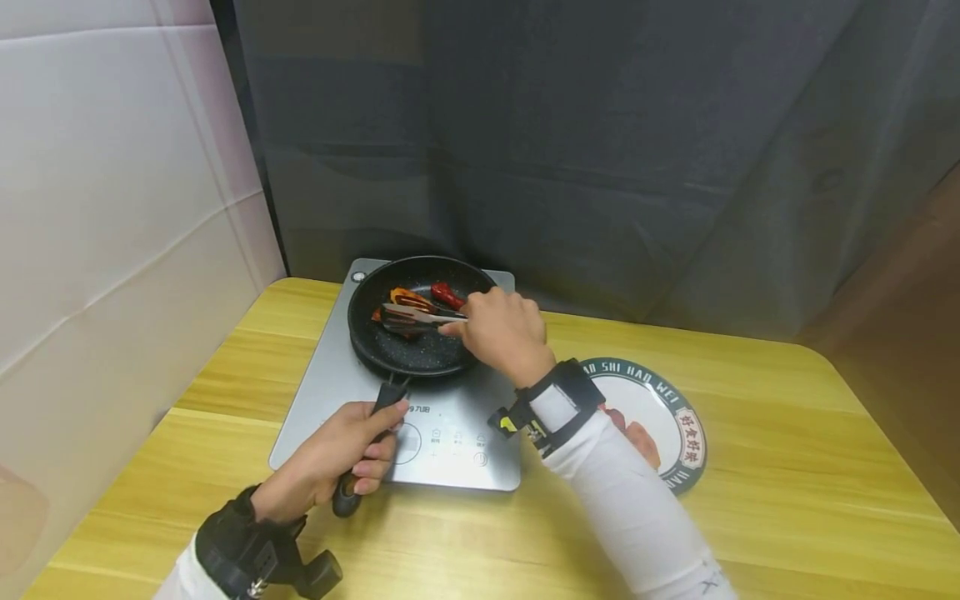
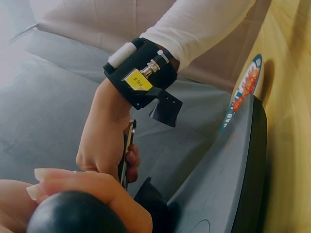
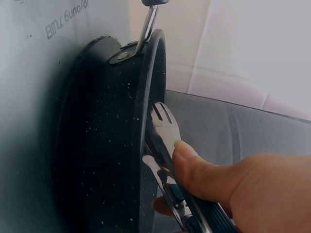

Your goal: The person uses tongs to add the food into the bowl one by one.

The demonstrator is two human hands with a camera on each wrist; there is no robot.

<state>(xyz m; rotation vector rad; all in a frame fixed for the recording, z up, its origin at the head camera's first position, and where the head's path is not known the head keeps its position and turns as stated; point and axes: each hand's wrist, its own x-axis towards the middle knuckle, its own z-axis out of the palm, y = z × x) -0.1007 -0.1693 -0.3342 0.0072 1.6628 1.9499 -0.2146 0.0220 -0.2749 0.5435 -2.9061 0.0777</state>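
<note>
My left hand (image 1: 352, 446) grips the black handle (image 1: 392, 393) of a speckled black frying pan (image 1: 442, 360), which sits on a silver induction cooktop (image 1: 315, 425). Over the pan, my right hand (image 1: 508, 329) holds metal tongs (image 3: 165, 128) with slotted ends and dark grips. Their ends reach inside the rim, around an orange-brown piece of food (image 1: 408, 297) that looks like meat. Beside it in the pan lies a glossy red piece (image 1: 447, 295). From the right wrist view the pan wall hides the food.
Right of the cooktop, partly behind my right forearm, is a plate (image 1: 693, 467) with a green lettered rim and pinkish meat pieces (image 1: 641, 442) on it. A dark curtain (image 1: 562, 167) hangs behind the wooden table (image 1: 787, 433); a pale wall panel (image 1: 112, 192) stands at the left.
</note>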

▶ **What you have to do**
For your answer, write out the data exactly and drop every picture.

▶ **Task answer**
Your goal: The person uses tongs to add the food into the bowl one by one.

The demonstrator is two human hands with a camera on each wrist; there is no robot.

<state>(xyz m; rotation vector rad; all in a frame fixed for the recording, z up, its origin at the head camera's first position, and where the head's path is not known the head keeps its position and turns as stated; point and axes: each hand's wrist, its own x-axis towards the middle knuckle, its own z-axis out of the palm, y = z × x) -0.1007 -0.1693 -0.3342 0.0072 1.6628 1.9499 -0.2146 0.0220 -0.2749 0.5435 -2.9061 0.0777</state>
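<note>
My left hand (image 1: 352, 446) grips the black handle (image 1: 392, 393) of a speckled black frying pan (image 1: 442, 360), which sits on a silver induction cooktop (image 1: 315, 425). Over the pan, my right hand (image 1: 508, 329) holds metal tongs (image 3: 165, 128) with slotted ends and dark grips. Their ends reach inside the rim, around an orange-brown piece of food (image 1: 408, 297) that looks like meat. Beside it in the pan lies a glossy red piece (image 1: 447, 295). From the right wrist view the pan wall hides the food.
Right of the cooktop, partly behind my right forearm, is a plate (image 1: 693, 467) with a green lettered rim and pinkish meat pieces (image 1: 641, 442) on it. A dark curtain (image 1: 562, 167) hangs behind the wooden table (image 1: 787, 433); a pale wall panel (image 1: 112, 192) stands at the left.
</note>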

No additional answer is needed here.